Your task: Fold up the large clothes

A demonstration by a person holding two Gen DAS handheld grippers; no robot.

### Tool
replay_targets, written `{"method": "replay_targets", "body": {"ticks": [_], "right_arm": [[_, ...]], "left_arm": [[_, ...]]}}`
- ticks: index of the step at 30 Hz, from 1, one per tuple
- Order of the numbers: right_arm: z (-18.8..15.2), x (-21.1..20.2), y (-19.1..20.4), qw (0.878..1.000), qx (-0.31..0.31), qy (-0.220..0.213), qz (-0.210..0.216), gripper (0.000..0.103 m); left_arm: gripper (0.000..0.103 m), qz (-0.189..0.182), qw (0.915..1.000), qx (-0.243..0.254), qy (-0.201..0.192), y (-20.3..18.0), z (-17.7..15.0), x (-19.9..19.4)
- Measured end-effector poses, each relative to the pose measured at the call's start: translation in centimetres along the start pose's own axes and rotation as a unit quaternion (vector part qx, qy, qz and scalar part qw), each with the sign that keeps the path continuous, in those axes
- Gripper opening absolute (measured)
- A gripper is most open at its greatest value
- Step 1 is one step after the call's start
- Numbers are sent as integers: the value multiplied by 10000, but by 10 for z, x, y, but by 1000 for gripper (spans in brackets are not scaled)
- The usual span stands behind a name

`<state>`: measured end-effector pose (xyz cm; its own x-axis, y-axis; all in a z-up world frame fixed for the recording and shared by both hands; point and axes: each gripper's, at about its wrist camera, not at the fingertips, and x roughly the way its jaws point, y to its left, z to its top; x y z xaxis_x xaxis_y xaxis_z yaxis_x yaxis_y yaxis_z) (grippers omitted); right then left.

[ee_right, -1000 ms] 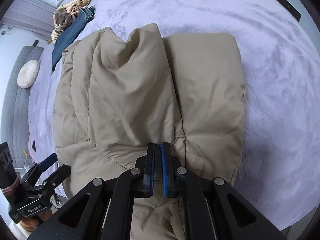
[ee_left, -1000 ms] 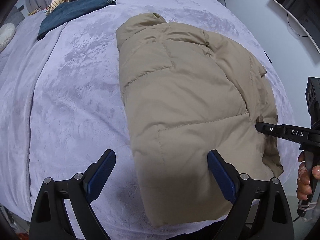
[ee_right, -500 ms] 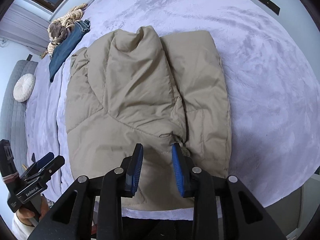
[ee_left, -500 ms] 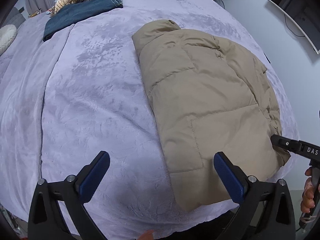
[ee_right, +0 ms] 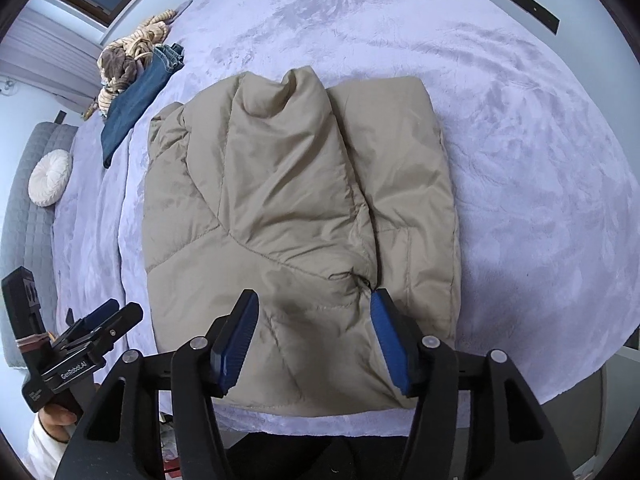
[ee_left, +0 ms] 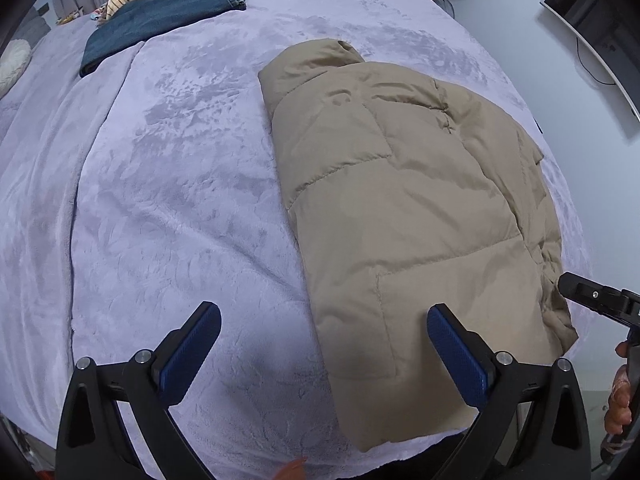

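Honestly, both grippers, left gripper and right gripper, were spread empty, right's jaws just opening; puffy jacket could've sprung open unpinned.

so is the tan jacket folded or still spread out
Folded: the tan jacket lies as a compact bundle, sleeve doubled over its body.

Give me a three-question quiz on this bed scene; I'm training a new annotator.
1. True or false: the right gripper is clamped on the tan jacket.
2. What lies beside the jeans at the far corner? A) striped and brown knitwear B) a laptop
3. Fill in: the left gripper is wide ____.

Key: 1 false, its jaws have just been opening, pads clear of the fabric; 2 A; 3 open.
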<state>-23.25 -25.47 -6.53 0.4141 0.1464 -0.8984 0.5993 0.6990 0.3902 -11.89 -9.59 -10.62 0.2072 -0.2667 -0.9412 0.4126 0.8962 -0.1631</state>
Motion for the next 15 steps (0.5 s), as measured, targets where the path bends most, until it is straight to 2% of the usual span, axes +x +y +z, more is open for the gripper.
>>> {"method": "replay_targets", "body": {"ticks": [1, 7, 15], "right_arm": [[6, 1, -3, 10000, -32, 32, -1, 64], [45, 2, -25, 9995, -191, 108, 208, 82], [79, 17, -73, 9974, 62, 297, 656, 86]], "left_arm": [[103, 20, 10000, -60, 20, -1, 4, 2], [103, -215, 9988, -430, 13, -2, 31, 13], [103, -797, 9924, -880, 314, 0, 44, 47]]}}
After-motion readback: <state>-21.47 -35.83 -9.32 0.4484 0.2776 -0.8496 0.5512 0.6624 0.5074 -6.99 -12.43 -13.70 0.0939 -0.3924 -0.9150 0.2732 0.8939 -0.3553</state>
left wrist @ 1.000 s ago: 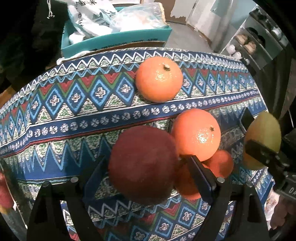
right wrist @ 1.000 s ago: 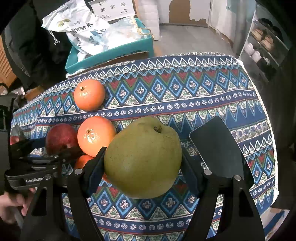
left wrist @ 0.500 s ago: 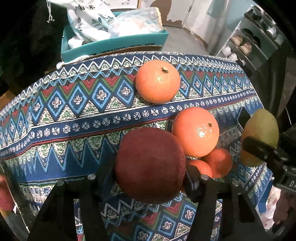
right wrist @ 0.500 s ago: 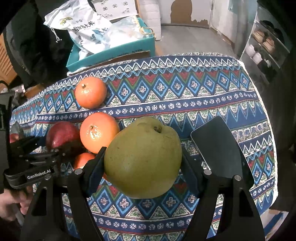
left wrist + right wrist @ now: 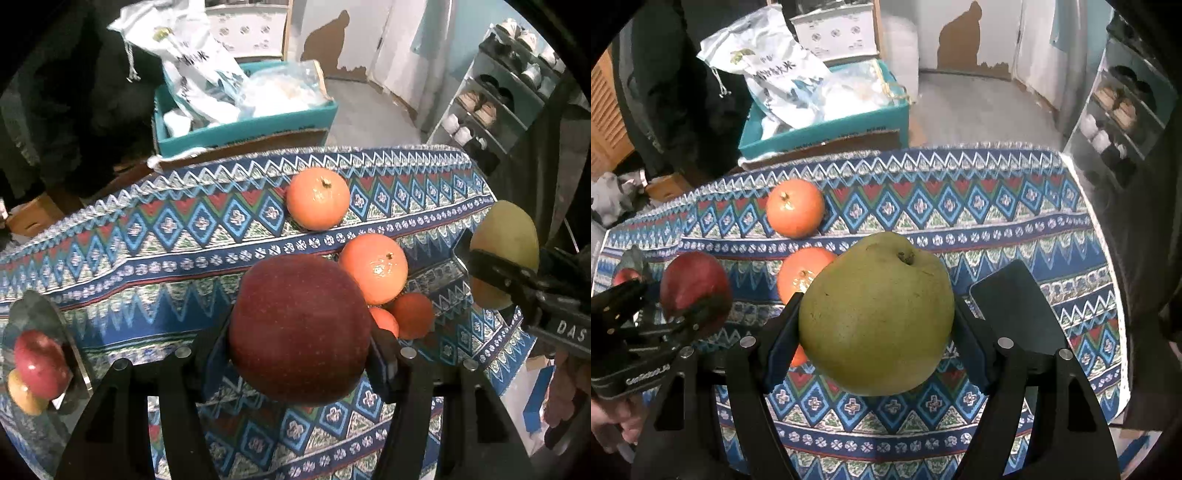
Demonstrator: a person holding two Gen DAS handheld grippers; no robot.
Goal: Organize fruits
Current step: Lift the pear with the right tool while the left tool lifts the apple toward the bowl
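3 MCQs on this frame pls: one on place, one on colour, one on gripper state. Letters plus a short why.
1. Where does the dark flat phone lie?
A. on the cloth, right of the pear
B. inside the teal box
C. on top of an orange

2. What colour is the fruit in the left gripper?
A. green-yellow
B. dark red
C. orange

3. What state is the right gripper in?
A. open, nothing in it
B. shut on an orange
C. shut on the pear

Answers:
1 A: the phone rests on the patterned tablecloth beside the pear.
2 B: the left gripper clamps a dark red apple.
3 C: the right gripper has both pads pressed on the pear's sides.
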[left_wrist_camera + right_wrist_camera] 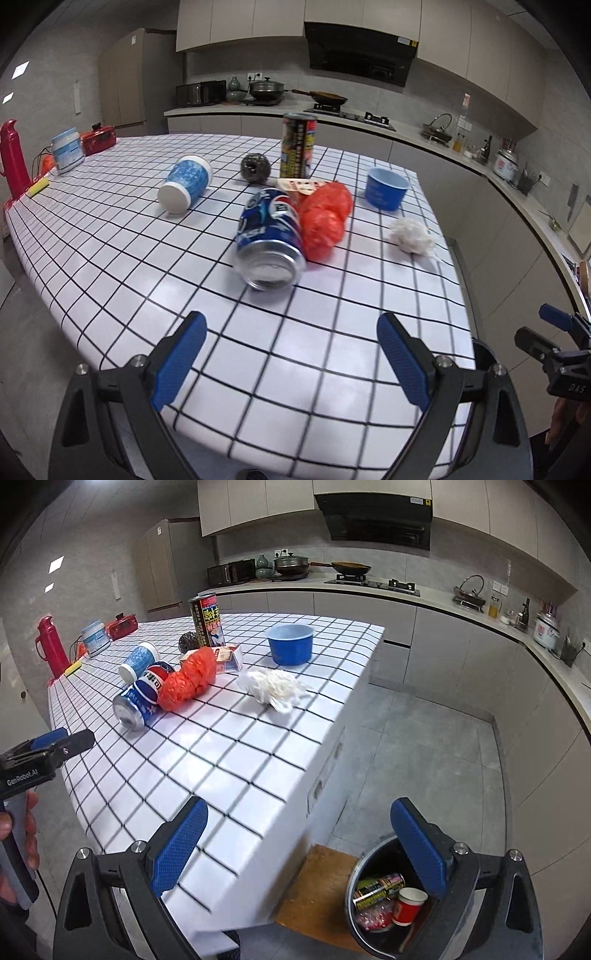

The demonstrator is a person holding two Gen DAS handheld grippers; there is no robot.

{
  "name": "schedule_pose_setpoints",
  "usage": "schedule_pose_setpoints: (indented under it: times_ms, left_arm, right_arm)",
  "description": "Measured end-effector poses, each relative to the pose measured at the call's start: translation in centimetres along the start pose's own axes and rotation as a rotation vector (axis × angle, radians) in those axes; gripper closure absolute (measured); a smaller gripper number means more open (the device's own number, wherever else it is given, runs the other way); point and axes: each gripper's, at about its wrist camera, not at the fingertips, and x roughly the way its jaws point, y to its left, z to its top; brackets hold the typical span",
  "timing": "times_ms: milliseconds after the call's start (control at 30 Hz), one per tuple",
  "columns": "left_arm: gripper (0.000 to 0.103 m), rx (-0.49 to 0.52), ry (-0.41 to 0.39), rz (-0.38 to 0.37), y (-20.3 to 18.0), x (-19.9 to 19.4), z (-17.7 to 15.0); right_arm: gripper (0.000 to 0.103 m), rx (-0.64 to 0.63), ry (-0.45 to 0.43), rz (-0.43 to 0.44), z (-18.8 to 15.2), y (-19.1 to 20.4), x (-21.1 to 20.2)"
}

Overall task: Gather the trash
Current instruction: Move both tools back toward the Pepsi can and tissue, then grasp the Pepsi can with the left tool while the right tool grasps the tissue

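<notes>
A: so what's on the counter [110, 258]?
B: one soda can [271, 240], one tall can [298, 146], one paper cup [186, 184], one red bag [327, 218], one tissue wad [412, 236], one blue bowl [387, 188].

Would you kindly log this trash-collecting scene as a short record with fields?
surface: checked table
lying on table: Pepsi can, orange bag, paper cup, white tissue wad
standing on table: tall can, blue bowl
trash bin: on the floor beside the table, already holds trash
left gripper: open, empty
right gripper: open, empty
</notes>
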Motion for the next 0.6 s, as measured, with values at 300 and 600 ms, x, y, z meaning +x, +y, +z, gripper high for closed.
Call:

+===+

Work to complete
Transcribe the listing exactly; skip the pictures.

Task result
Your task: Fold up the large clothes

A demonstration by a person holding two Gen DAS handheld grippers; no robot.

### Tool
replay_targets, written `{"method": "replay_targets", "body": {"ticks": [_], "right_arm": [[_, ...]], "left_arm": [[_, ...]]}}`
- ticks: index of the step at 30 Hz, from 1, one per tuple
- Order of the numbers: right_arm: z (-18.8..15.2), x (-21.1..20.2), y (-19.1..20.4), qw (0.878..1.000), qx (-0.31..0.31), qy (-0.220..0.213), qz (-0.210..0.216), gripper (0.000..0.103 m); left_arm: gripper (0.000..0.103 m), qz (-0.189..0.182), qw (0.915..1.000), qx (-0.243..0.254), qy (-0.201..0.192), y (-20.3..18.0), z (-17.7..15.0), x (-19.9..19.4)
- Measured end-effector poses, each relative to the pose measured at the call's start: translation in centimetres along the start pose's own axes and rotation as a unit quaternion (vector part qx, qy, qz and scalar part qw), each with the sign that keeps the path continuous, in those axes
- Gripper opening absolute (measured)
- A gripper is most open at its greatest value
- Step 1 is one step after the call's start
- Numbers are sent as integers: the value multiplied by 10000, but by 10 for z, x, y, but by 1000 for gripper (spans in brackets are not scaled)
- The usual span stands behind a name

`<state>`: measured end-effector pose (xyz cm; its own x-axis, y-axis; all in a z-up world frame fixed for the recording and shared by both hands; point and axes: each gripper's, at about its wrist camera, not at the fingertips, and x roughly the way its jaws point, y to its left, z to its top; x y z xaxis_x xaxis_y xaxis_z yaxis_x yaxis_y yaxis_z) (grippers omitted); right then left.

[ee_right, -1000 ms] 
[ee_left, -1000 ms] 
[ee_right, -500 ms] 
[ee_left, -500 ms] 
[ee_right, +0 ms] 
[ee_left, +0 ms] 

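Honestly, both grippers, left gripper and right gripper, were spread empty, right's jaws just opening; puffy jacket could've sprung open unpinned.

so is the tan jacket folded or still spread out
Folded: the tan jacket lies as a compact bundle, sleeve doubled over its body.

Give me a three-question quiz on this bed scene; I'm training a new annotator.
1. True or false: the right gripper is clamped on the tan jacket.
2. What lies beside the jeans at the far corner? A) striped and brown knitwear B) a laptop
3. Fill in: the left gripper is wide ____.

Key: 1 false, its jaws have just been opening, pads clear of the fabric; 2 A; 3 open.
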<state>-23.25 -25.47 -6.53 0.4141 0.1464 -0.8984 0.5993 0.6990 0.3902 -11.89 -9.59 -10.62 0.2072 -0.2667 -0.9412 0.4126 0.8962 -0.1631</state>
Motion for the next 15 steps (0.5 s), as measured, targets where the path bends most, until it is straight to 2% of the usual span, axes +x +y +z, more is open for the gripper.
>>> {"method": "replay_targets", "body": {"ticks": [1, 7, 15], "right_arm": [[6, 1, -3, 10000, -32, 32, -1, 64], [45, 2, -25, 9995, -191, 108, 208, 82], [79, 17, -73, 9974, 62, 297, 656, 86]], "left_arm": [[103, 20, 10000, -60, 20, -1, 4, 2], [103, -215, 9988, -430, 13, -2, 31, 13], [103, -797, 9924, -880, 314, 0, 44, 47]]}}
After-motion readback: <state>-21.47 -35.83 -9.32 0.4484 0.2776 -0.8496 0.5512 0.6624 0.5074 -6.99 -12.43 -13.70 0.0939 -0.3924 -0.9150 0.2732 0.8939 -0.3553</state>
left wrist @ 1.000 s ago: 
right wrist @ 1.000 s ago: 
left wrist @ 0.500 s ago: 
right wrist @ 0.500 s ago: 
left wrist + right wrist @ now: 
Demonstrator: a person holding two Gen DAS handheld grippers; no robot.
Goal: Organize fruits
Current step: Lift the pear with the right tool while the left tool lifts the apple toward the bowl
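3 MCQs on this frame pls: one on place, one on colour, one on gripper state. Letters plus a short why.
1. Where does the dark flat phone lie?
A. on the cloth, right of the pear
B. inside the teal box
C. on top of an orange

2. What colour is the fruit in the left gripper?
A. green-yellow
B. dark red
C. orange

3. What state is the right gripper in?
A. open, nothing in it
B. shut on an orange
C. shut on the pear

Answers:
1 A: the phone rests on the patterned tablecloth beside the pear.
2 B: the left gripper clamps a dark red apple.
3 C: the right gripper has both pads pressed on the pear's sides.
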[left_wrist_camera + right_wrist_camera] 

The demonstrator is a person holding two Gen DAS handheld grippers; there is no robot.

{
  "name": "schedule_pose_setpoints",
  "usage": "schedule_pose_setpoints: (indented under it: times_ms, left_arm, right_arm)",
  "description": "Measured end-effector poses, each relative to the pose measured at the call's start: translation in centimetres along the start pose's own axes and rotation as a rotation vector (axis × angle, radians) in those axes; gripper closure absolute (measured); a smaller gripper number means more open (the device's own number, wherever else it is given, runs the other way); point and axes: each gripper's, at about its wrist camera, not at the fingertips, and x roughly the way its jaws point, y to its left, z to its top; brackets hold the typical span",
  "timing": "times_ms: milliseconds after the call's start (control at 30 Hz), one per tuple",
  "columns": "left_arm: gripper (0.000 to 0.103 m), rx (-0.49 to 0.52), ry (-0.41 to 0.39), rz (-0.38 to 0.37), y (-20.3 to 18.0), x (-19.9 to 19.4), z (-17.7 to 15.0); right_arm: gripper (0.000 to 0.103 m), rx (-0.64 to 0.63), ry (-0.45 to 0.43), rz (-0.43 to 0.44), z (-18.8 to 15.2), y (-19.1 to 20.4), x (-21.1 to 20.2)"
}

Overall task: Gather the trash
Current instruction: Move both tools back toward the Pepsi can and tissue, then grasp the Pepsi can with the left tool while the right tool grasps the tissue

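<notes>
A: so what's on the counter [110, 258]?
B: one soda can [271, 240], one tall can [298, 146], one paper cup [186, 184], one red bag [327, 218], one tissue wad [412, 236], one blue bowl [387, 188].

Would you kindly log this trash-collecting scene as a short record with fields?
surface: checked table
lying on table: Pepsi can, orange bag, paper cup, white tissue wad
standing on table: tall can, blue bowl
trash bin: on the floor beside the table, already holds trash
left gripper: open, empty
right gripper: open, empty
</notes>
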Motion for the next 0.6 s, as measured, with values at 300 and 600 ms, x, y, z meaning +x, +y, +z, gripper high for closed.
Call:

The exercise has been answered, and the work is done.